Recognized heritage ought to be preserved, and scholars, as well as game hobbyists, have examined various possibilities for digital game preservation. They have approached that from the perspectives on creation of (museum) collections and archives, documenting and emulation and migration of game software code and so forth, which all can be perceived as ‘heritage work’ or ‘heritage management’ (Smith 2006) for ensuring that valuable items could be transferred for new generations. (See e.g. Swalwell; Heinonen & Reunanen; Guttenbrunner et al.; Barwick et al.. For a critical overview, see Newman.) The discussion of digital game preservation is significant, but it, primarily, lacks serious contemplation regarding one of the key questions that is the focus of this paper: how the game cultural elements are recognized and selected as being worthy of preservation, of becoming elevated to the status of cultural heritage? Obviously, one simple answer to the question is that particular games and devices have received wide recognition and impact as novelties in their contemporary contexts and therefore their value is somehow self-evident. We argue that there are other reasons to consider: more local and marginal means and, especially, historicized value of something to be the first of its kind. These canonical items of cultural heritage, we call here monuments.
Our primary theoretical concepts in this paper are the above mentioned (cultural) heritage process and monument. The cultural heritage process is observed in light of a case of early Finnish commercial computer games.

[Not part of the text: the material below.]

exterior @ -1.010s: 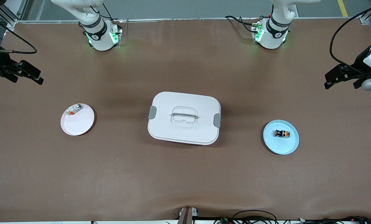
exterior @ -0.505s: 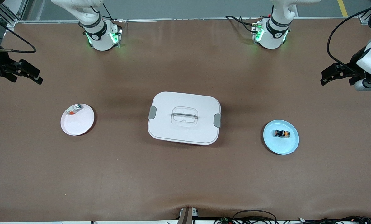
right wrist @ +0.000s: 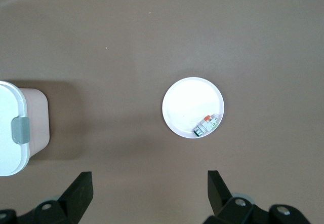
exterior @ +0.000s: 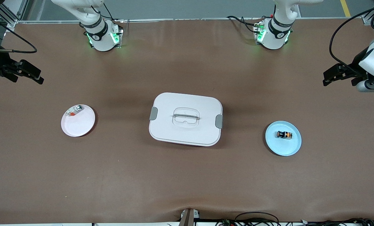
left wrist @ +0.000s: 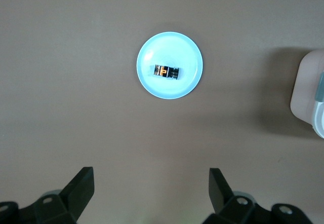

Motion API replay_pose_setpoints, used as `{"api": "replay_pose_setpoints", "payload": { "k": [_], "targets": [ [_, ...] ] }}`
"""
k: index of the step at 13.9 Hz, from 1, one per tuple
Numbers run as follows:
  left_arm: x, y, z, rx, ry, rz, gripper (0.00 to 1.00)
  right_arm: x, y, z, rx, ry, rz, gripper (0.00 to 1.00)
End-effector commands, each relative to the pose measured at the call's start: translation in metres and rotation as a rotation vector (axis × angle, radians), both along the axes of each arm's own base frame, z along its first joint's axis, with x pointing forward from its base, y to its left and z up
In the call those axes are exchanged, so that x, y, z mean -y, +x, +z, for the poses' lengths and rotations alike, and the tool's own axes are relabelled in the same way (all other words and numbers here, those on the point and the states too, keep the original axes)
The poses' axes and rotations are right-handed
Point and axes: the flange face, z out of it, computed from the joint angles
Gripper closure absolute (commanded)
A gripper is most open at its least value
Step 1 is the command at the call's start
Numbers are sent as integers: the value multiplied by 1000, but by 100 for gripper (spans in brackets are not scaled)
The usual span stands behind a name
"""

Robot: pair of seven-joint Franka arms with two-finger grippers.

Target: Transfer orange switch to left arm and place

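Your left end effector and right end effector hover agape, empty; only wrist views confirm it. Orange switch sits on the blue plate.

The surface is covered with a matt brown sheet, smooth but slightly wrinkled at its edge nearest the front camera. The box appears to be smooth white plastic with a satin finish, grey plastic latches and a clear handle. The blue plate and the pink plate look smooth and faintly glossy. The orange switch has a glossy black body.
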Motion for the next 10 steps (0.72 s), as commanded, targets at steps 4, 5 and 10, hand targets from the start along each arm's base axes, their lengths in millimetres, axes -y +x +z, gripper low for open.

Instead of being particularly interested in what digital game actually was the earliest production in Finland, we will merely deal with the question of public discourse of firstness and its connections with the cultural heritage process. The emergence of such discourse, representing the past of Finnish game cultures in a precise manner, we argue, is a sign of a particular phase of a cultural heritage process where specific actors have a motivation to discover origins of national game cultures and industry. Thus, we ask here, who is historicizing Finnish commercial computer games? When did the question of the first game emerge? How is the debate related to the process in which digital games become cultural heritage? The case provides answers to the primary research question: how are certain items selected and transformed to the cultural heritage of digital game culture, particularly in the role of a monument? This article provides a model for comparison on other case examples in different contexts.

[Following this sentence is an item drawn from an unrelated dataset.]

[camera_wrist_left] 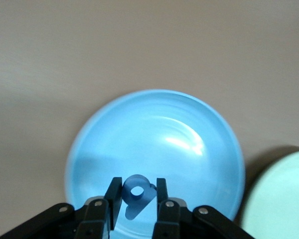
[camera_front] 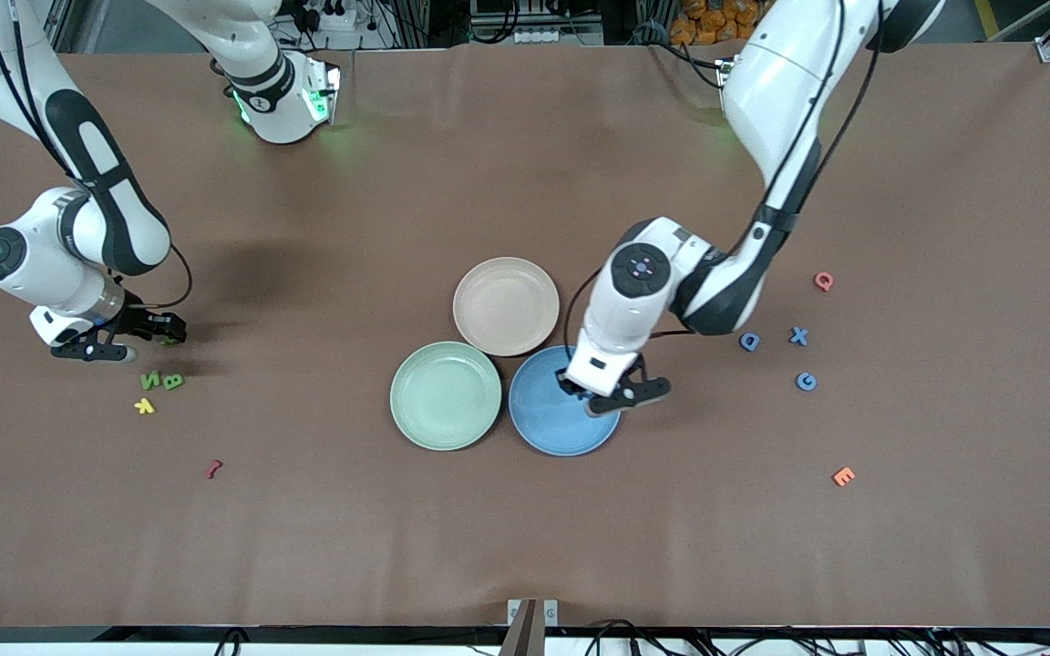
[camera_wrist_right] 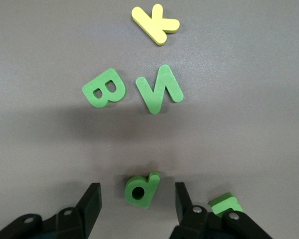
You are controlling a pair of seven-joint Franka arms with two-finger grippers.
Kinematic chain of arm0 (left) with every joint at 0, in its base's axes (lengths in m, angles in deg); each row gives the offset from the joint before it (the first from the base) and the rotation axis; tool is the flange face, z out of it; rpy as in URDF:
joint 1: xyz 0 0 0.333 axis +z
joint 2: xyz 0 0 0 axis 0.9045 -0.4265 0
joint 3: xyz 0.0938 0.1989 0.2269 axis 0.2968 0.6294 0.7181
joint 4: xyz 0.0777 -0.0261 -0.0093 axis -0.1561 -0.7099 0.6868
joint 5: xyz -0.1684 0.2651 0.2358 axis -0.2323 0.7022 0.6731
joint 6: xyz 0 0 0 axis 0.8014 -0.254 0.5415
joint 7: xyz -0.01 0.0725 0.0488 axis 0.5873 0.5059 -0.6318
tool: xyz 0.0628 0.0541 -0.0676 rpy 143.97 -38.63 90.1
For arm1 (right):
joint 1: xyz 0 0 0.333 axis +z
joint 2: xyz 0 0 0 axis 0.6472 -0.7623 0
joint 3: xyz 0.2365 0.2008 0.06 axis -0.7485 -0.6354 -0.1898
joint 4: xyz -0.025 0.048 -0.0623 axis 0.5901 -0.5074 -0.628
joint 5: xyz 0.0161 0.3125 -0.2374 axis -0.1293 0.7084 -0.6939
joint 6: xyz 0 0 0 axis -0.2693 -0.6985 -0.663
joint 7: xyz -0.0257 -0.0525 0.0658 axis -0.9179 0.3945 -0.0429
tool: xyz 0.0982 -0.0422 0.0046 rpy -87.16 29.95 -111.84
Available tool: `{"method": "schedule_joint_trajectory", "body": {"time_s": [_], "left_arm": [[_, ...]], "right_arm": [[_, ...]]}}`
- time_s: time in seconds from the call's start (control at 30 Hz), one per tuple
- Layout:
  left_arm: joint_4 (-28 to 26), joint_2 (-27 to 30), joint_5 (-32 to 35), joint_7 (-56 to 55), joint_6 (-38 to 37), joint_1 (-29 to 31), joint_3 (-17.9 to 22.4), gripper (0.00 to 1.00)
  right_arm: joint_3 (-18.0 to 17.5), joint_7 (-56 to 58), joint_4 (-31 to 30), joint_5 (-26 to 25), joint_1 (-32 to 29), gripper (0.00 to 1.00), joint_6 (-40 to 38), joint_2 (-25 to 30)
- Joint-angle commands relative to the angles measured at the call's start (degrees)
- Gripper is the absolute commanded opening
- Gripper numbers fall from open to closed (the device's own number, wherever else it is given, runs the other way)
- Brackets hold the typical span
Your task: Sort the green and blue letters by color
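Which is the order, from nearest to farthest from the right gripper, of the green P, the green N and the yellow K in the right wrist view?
From the right gripper, open:
1. Green P, on the table between its fingers.
2. Green N, beside the green B.
3. Yellow K, farthest, past the N.

Brown table (camera_front: 525, 528), cables along its edges.
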Motion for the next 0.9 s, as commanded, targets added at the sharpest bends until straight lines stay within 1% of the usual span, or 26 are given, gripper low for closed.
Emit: {"method": "schedule_joint_trajectory", "body": {"time_s": [0.0,0.23,0.27,0.3,0.33,0.37,0.4,0.43,0.53,0.7,0.8,0.87], "left_arm": [[4.0,-4.9,-0.8,-1.2,5.0,-2.0,1.0,0.25],[3.9,-5.9,0.2,0.0,5.1,-2.7,1.3,0.26],[3.8,-5.9,0.4,0.3,5.1,-2.7,1.3,0.27],[3.7,-6.0,0.9,0.5,5.1,-2.7,1.3,0.32],[3.6,-6.0,1.8,0.5,5.1,-2.7,1.3,0.42],[3.6,-6.0,2.5,0.4,5.1,-2.7,1.3,0.57],[3.6,-6.0,3.2,0.4,5.1,-2.7,1.3,0.8],[3.7,-6.0,3.5,0.4,5.1,-2.5,1.2,1.0],[3.5,-5.3,3.5,0.4,3.9,-2.0,1.2,1.0],[3.6,-4.3,3.7,1.9,-2.1,-1.8,1.2,1.0],[3.5,-3.4,3.7,4.5,-4.4,-0.8,1.2,1.0],[3.5,-2.2,3.7,7.3,-7.8,0.4,1.0,1.0]], "right_arm": [[-0.8,1.2,-0.2,1.1,-0.9,0.68,1.5,-0.6],[-0.8,1.2,-0.2,1.1,-0.9,0.66,2.1,-1.2],[-0.8,1.2,-0.2,1.1,-0.9,0.65,2.0,-1.2],[-0.8,1.2,-0.2,1.1,-0.9,0.64,2.0,-1.2],[-0.8,1.2,-0.2,1.1,-0.9,0.64,2.0,-1.2],[-0.8,1.2,-0.2,1.1,-0.9,0.63,2.0,-1.2],[-0.8,1.2,-0.2,1.1,-0.8,0.62,2.1,-1.2],[-0.8,1.2,-0.2,1.1,-0.9,0.62,2.0,-1.2],[-0.8,1.2,-0.2,1.1,-0.9,0.61,2.1,-1.2],[-0.9,1.2,-0.2,1.1,-0.8,0.6,2.1,-1.4],[-0.9,1.2,-0.2,1.1,-0.9,0.6,2.1,-1.6],[-0.9,1.2,-0.1,1.1,-0.9,0.59,2.1,-1.6]]}}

The article consists of the following sections: we will begin with an introduction to our essential theoretical concepts based on contemporary academic discussion on cultural heritage. Then, we will illustrate our case and describe public debate about the first, Finnish commercial computer game. In conclusion, we will return to theoretical conceptualizations of historicizing “firsts.”
Cultural heritage, community and monuments
Raiford Guins (108–109) has described the remnants of arcade game machines, such as Pac-Man or Pole Position cabinets, as unintentional monuments. Leaning on Austrian art historian Alois Riegl’s definition (1903), Guins states that even though the machines were monumental in their own age, they were not intended “for deliberate commemoration.” According to Guins, their monument status is new — or what we would contend: newly historicized.
Monuments are the vital elements in the production of cultural heritage. The topical question is how and when an average digital game object is transformed from an ordinary artefact or a commodity to a realm of memory (Nora 626), or, as we prefer, a monument of digital culture.
A monument is a historical artefact that has a specific symbolic value to a certain cultural heritage community, i.e. a group of people who share an understanding of their common history. In the cultural history of games, for instance, the famous and somehow special game devices and games, such as the first coin-op games or home consoles, now presented in museums and private collections, can become monuments to game culture. Such monuments are able to commodified as new products such as retrogames.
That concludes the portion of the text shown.